- Don't greet your dog for "kisses" if you've just eaten beef jerky. Not unless you want to initiate a creepily intimate relationship with them...
- If you join a new fitness class and ask someone "is this hard" they will lie. I guess saying "you'd probably be happy to drown in a puddle of stale sweat from that huge dude who hasn't washed in three weeks approximately 2.34 minutes into this class" would be a bit of a downer.
- Chocolate soy milk is an addictive substance...
I've had a blast of a week, but given that there was a, uh, transitory period where my sleeping patterns had to change.... slightly *clears throat awkwardly* I decided, in my full wisdom, to dial back on the powerlifting for the week. I'm not into the whole "lets raise your cortisol levels and put loads of fat on" scene.
We have the honour of having a great trainer who is resident at the gym, Walter. Or "Drill Coach", as we have come to fondly name him now. He gets results, he knows his stuff, he even speaks English. Fantastic!!
Like most of my questionable decisions, this all started with "what's the worst that can happen?!". What was the worst that could happen...?
We eagerly sign up to try out a couple of his evening classes. His booked to the rafters classes.
The first night we walk in to be confronted with a soft, stretchy, balance board. Right. 40 minutes of choreographed torture ensue. It was AMAZING. Even my knees were sweating as we left.

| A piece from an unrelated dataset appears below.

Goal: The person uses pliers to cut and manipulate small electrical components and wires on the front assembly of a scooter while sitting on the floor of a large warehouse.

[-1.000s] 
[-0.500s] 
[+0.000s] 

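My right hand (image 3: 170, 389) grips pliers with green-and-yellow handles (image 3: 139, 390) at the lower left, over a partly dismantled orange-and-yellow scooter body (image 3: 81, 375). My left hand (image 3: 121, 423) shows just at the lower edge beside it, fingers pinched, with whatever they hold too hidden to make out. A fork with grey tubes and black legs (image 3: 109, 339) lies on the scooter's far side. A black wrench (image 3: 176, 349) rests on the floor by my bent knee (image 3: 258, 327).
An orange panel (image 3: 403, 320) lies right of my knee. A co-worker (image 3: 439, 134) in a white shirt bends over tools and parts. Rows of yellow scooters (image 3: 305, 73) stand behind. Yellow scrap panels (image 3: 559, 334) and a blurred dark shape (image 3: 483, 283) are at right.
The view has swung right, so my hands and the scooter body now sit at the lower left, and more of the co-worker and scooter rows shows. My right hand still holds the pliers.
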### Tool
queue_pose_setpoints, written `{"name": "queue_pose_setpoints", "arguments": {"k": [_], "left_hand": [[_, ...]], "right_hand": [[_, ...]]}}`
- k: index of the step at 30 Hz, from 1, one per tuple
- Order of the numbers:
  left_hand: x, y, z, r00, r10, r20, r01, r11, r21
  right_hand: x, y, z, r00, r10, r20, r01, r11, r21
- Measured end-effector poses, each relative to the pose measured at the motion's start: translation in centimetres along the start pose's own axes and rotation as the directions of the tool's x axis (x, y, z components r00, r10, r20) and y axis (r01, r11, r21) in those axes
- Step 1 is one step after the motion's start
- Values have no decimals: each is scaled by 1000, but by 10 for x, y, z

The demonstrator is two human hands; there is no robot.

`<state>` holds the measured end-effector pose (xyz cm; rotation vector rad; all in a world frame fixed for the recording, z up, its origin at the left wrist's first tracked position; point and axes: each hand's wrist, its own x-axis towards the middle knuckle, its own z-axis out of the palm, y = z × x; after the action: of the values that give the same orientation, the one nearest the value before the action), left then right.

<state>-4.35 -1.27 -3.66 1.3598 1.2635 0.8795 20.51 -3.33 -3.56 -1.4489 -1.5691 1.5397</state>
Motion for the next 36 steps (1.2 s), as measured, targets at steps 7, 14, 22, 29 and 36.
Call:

Alright! I turned up early for tonight's class expecting the balance boards of torturous goodness and instead found a step. And some weights.
Uhoh.
What's the worst that can happen?
Apparently even your eyebrows can sweat ;)
It all started ominously enough, it didn't disappoint. Squats, lunges, crunches, leg lifts, overhead presses, curls, presses....ohoh. It had it all.
It was FANTASTIC.
So much for a restful week eh...!
What did you learn this week? Did your fitness plans take an unexpected turn?